Statewatch fa notare soprattutto che la richiesta di maggiore libertà investigativa non riguarda reati di particolare gravità (ad esempio, legati alla criminalità organizzata), ma genericamente qualsiasi tipo di reato. Si sottolinea, inoltre, che questa richiesta giunge in un momento in cui altre iniziative (come la Convenzione contro la criminalità informatica del Consiglio d’Europa) sembrano mettere in discussione la tutela dei dati personali in settori assai delicati come quello delle indagini penali, e stanno per essere decise importanti modifiche alle direttive attualmente in vigore per quanto concerne la protezione dei dati (in particolare nel settore delle telecomunicazioni).

Le reazioni al rapporto di Statewatch degli esperti e di altri gruppi di sostegno della protezione dei dati sono piuttosto variegate. Da un lato alcuni ritengono che le conclusioni di Statewatch siano eccessivamente allarmistiche; ad esempio, secondo Marc Rotenberg dell’EPIC (Electronic Privacy Information Center) è difficile che una richiesta del genere possa essere accolta alla luce della legislazione e degli strumenti internazionali esistenti (Convenzione del Consiglio d’Europa sulla protezione dei dati, direttive europee in materia di privacy, giurisprudenza della Corte europea dei diritti dell’uomo). Più sfumata la posizione di Joel Reidenberg, professore di diritto alla Fordham University negli USA e consulente per la Commissione europea in materia di privacy, il quale sottolinea che in tutti i documenti citati si lascia aperta la strada all’adozione di specifici provvedimenti nell’interesse della sicurezza nazionale o dell’ordine pubblico. Tuttavia, anche Reidenberg ritiene che ostacoli di natura pratica e politica rendano impossibile l’adozione di misure restrittive del genere ipotizzato da Statewatch - non in ultimo per la per la scarsa "appetibilità" di posizioni anti-privacy agli occhi dei politici europei.

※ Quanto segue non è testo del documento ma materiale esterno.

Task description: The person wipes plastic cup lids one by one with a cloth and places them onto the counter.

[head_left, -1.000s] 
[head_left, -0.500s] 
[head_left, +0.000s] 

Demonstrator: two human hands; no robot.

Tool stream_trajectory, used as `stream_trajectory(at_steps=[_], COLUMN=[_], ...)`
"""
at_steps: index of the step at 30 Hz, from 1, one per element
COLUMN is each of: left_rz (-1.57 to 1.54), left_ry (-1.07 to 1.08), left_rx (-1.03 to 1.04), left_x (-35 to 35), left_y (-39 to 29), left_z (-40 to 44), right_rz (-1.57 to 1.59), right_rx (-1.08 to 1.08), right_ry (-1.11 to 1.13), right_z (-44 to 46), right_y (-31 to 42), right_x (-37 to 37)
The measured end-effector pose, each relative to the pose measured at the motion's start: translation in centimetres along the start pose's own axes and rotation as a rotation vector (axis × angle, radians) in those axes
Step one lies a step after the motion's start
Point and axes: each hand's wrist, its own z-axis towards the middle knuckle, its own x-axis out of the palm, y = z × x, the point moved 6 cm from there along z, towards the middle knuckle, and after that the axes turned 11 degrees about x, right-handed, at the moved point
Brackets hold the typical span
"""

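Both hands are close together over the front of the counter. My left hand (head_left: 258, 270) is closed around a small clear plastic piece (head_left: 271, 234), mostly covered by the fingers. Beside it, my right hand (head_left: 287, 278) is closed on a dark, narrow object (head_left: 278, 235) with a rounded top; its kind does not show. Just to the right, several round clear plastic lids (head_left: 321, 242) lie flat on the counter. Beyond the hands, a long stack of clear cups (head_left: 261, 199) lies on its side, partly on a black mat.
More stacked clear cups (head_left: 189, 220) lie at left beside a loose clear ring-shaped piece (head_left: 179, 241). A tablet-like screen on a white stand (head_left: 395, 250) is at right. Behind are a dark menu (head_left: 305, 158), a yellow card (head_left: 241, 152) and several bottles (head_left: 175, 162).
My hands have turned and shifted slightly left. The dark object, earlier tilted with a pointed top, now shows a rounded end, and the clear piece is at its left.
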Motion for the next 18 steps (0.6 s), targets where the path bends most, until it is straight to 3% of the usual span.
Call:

Sull’altro fronte, Simon Davies di Privacy International (un’altra organizzazione no-profit che da anni si occupa di libertà civili, e fra l’altro assegna regolarmente il premio "Grande Fratello") ha espresso il timore che le richieste di prolungare il periodo di conservazione dei dati siano accolte proprio in nome delle esigenze di sicurezza. Secondo Davies, le proposte "sono perfettamente compatibili con la Convenzione sulla criminalità informatica del Consiglio d’Europa e con altre convenzioni internazionali elaborate nel corso degli ultimi cinque anni."

Va sottolineato che i rappresentanti dei Garanti europei per la protezione dei dati personali hanno già espresso, in un parere dello scorso 22 marzo relativo al Progetto di convenzione del Consiglio d’Europa sulla criminalità informatica, la loro contrarietà a norme che estendano il periodo di conservazione dei dati relativi a TLC ed Internet, ed hanno fatto rilevare l’insufficiente attenzione dedicata al tema della protezione dei dati nelle disposizioni della Convenzione.

Secondo il Guardian, dall’Unione europea non sono giunte né smentite né conferme delle informazioni contenute nel rapporto di Statewatch.